Penahanan berlangsung pada Jumat malam, 6 Maret 2026, pukul 21.50 WIB, setelah menjalani pemeriksaan sebagai tersangka. Kasus ini menjadi perhatian luas karena menyangkut dugaan pelanggaran perlindungan konsumen terkait produk dan layanan kecantikan yang dipromosikan.
Latar Belakang Kasus
Kasus bermula dari laporan yang diajukan Samira Farahnaz, dikenal sebagai Dokter Detektif atau Doktif. Laporan tersebut menyoroti dugaan ketidaksesuaian dalam promosi serta penjualan produk kecantikan Richard Lee. Penyidik menetapkan status tersangka pada 15 Desember 2025 setelah penyelidikan mendalam. Upaya Richard Lee membatalkan status tersangka melalui gugatan praperadilan di Pengadilan Negeri Jakarta Selatan akhirnya ditolak hakim.
Proses Pemeriksaan Tersangka
Pemeriksaan terhadap Richard Lee berlangsung selama empat jam di gedung Polda Metro Jaya. Tersangka dicecar 29 pertanyaan terkait dugaan pelanggaran. Sebelum penahanan, dilakukan pemeriksaan kesehatan yang menyatakan kondisinya layak. Proses ini menjadi puncak dari beberapa panggilan sebelumnya yang sering tidak dihadiri.
Alasan Penahanan yang Diungkap Polisi
Pihak kepolisian menjelaskan penahanan dilakukan karena sejumlah faktor krusial.
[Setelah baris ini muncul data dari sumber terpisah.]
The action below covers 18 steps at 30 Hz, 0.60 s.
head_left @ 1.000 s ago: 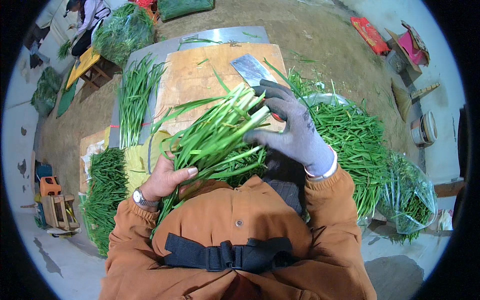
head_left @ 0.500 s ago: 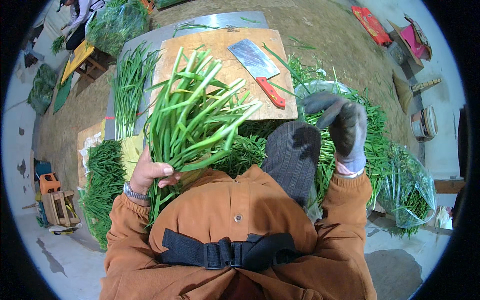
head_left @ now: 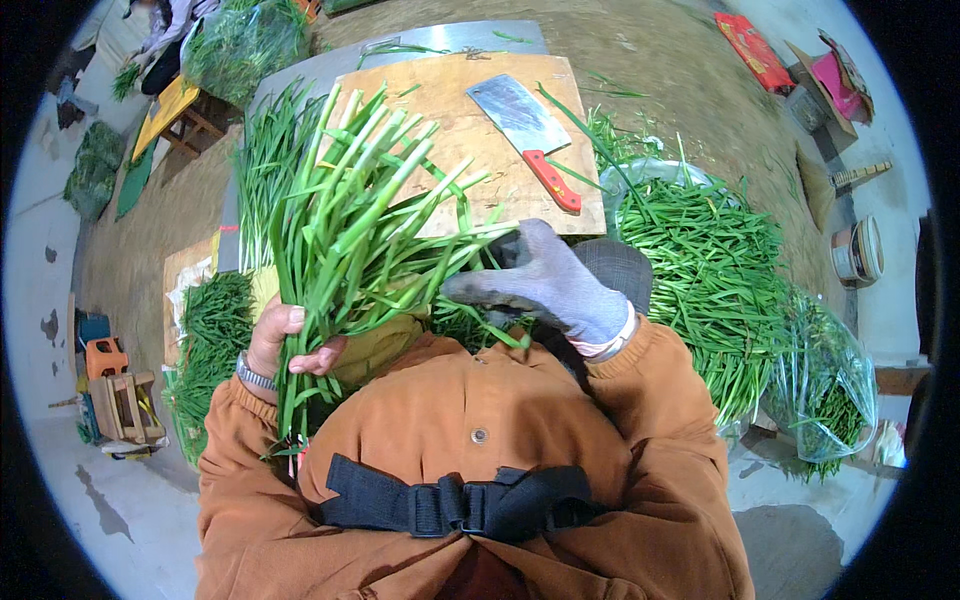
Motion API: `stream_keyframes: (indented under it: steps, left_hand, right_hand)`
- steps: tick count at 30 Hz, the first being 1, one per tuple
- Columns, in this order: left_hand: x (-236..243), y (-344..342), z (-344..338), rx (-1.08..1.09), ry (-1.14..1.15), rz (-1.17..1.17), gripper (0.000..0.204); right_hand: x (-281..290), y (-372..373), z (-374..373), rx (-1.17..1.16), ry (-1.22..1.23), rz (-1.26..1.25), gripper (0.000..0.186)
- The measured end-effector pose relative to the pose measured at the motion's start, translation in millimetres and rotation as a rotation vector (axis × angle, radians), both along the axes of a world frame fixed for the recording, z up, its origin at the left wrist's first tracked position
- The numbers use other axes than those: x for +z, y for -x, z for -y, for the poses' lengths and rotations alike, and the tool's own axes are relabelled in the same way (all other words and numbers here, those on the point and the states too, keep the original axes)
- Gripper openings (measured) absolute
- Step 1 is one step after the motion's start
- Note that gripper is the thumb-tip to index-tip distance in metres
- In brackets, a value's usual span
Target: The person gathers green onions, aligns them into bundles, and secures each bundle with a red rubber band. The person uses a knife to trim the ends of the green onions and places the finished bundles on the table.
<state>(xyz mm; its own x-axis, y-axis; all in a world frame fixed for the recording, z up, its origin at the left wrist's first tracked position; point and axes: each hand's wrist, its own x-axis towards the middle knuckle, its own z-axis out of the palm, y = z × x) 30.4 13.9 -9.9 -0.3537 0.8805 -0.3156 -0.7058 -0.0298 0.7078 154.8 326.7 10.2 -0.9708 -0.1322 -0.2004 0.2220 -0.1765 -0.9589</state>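
Note:
My left hand (head_left: 282, 340), bare and with a metal watch at its wrist, is closed round a thick bunch of garlic chives (head_left: 350, 220). The pale stem ends fan up and to the right, over the near left part of a wooden board (head_left: 440, 90). My right hand (head_left: 560, 282) wears a grey glove with dark, soiled fingers. Its thumb and fingers are apart at the right side of the bunch, close to the stems. A cleaver (head_left: 520, 115) with a red handle lies on the board, beyond my right hand.
A large heap of chives (head_left: 690, 270) lies to the right, beside a clear plastic bag (head_left: 835, 390) of greens. More chives (head_left: 265, 170) lie left of the board, and dark cut greens (head_left: 210, 330) sit nearer. A person (head_left: 175, 30) is at the far left, by a yellow bench (head_left: 165, 120).
My right hand has swung left from over the chive heap to the bunch, its fingers now spread. My left hand still holds the bunch, shifted slightly left. The view has moved a little.

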Motion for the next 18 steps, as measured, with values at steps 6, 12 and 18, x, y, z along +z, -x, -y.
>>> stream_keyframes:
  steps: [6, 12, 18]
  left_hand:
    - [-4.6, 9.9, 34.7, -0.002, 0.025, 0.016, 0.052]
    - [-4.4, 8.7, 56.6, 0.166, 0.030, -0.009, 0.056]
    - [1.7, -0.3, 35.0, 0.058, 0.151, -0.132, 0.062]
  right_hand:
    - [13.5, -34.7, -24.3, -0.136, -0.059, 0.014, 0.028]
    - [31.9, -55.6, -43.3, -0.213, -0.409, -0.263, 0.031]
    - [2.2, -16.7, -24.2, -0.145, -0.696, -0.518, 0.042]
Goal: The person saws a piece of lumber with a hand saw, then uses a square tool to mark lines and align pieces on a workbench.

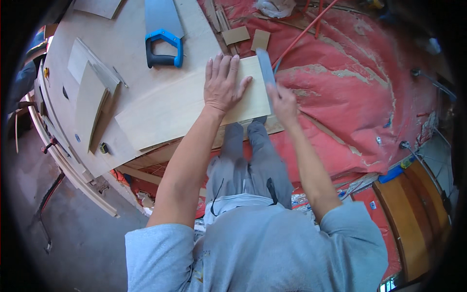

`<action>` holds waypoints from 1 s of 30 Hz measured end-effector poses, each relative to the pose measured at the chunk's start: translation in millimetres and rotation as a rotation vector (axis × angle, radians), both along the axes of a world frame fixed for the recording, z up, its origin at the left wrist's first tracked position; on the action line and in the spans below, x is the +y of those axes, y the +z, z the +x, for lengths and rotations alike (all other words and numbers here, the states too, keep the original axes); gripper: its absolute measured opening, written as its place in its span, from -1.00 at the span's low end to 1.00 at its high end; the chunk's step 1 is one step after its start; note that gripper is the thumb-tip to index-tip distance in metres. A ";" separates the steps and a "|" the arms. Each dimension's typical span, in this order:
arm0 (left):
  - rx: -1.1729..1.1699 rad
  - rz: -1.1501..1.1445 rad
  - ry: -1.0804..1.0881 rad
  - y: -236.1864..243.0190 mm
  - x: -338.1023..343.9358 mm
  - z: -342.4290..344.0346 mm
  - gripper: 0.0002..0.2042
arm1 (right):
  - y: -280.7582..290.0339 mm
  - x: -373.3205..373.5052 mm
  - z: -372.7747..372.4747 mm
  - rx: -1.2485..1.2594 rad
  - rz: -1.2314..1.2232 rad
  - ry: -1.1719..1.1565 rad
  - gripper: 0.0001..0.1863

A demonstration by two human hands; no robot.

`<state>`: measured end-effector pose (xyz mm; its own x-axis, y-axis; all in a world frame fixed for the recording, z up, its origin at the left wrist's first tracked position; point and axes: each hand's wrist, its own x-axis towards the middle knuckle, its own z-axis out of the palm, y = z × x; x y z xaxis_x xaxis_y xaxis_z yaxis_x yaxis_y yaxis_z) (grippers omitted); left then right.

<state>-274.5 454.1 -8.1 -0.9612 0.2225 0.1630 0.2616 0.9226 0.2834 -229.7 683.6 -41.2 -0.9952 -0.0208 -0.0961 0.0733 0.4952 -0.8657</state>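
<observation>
My left hand [223,83] lies flat on a pale wooden board [189,104], fingers stretched forward and thumb out to the right. The board rests on the work surface and its right end sticks out over the red sheeting. Along that right end runs a long, flat, grey-blue tool [265,70], slightly blurred; I cannot make out its exact kind. My right hand [283,103] is closed round the near end of this tool. Beyond the board, a handsaw [165,47] with a blue and black handle lies on the table, blade pointing away.
Thin offcuts [87,100] lie stacked on the table [131,87], with a small tape measure [103,147] at its near left edge. Two small wood pieces [236,35] sit past the board. Wrinkled red sheeting [340,112] covers the right side. Long strips [73,170] line the left.
</observation>
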 end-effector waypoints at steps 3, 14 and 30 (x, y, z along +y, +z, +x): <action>-0.020 -0.012 0.019 -0.4 -0.9 7.7 -0.31 | 4.6 5.6 41.0 -0.080 -0.089 -0.018 -0.66; -0.008 -0.015 -0.002 -5.6 2.6 5.8 -0.30 | -2.3 -3.5 -5.5 0.020 -0.050 -0.010 -0.69; -0.336 -0.243 -0.207 40.7 -31.2 99.5 0.12 | 110.0 155.5 152.4 -0.425 -0.236 -0.586 -0.59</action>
<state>-175.0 422.9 32.6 -0.8834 0.4083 -0.2301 0.3777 0.9109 0.1662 -77.3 839.1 68.8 -0.7282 0.4323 -0.5318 0.6178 0.0780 -0.7825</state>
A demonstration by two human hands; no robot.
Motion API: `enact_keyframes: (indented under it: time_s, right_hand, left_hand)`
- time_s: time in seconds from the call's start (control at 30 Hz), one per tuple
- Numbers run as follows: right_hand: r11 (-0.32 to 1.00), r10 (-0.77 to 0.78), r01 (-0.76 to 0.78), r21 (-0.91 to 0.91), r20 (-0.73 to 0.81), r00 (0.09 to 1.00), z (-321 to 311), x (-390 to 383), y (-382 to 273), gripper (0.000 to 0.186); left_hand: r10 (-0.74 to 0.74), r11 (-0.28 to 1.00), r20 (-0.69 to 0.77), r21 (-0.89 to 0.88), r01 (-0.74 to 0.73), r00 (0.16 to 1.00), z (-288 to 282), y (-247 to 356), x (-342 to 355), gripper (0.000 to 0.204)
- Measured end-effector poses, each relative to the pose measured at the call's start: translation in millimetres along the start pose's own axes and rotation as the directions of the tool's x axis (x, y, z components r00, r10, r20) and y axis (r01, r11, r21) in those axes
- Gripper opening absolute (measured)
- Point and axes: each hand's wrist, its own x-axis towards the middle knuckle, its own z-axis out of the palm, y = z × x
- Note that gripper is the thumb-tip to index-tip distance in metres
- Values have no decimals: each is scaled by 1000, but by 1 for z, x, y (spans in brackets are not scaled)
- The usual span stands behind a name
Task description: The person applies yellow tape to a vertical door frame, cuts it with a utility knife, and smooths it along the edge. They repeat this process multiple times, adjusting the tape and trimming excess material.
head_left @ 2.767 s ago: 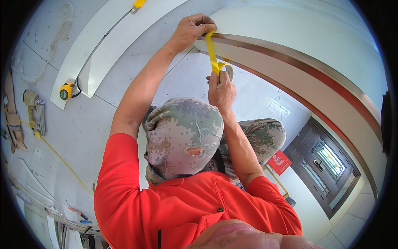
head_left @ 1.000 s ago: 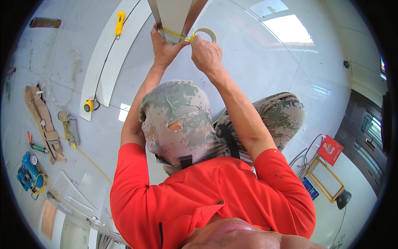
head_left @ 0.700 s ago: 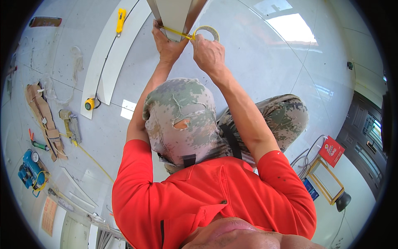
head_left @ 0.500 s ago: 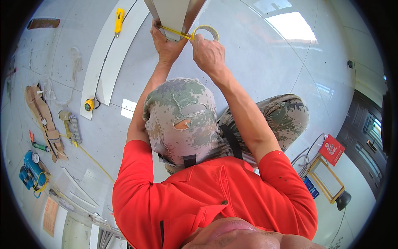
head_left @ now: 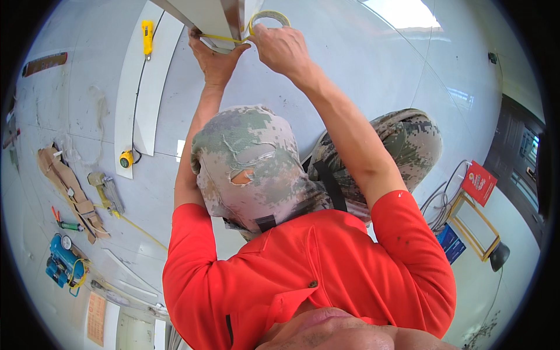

Berikut rinciannya:
• Mangkir dari Panggilan
Richard Lee berulang kali tidak hadir meski telah dipanggil secara resmi.
• Aktif di Media Sosial
Meskipun absen dari agenda hukum, ia tetap melakukan siaran langsung di TikTok, dianggap sebagai bentuk ketidakpatuhan.
• Risiko Melarikan Diri
Ada kekhawatiran tersangka dapat menghilangkan barang bukti atau melarikan diri jika tidak ditahan segera.
Penahanan dilaksanakan di Rumah Tahanan Polda Metro Jaya guna menjamin kelancaran proses hukum.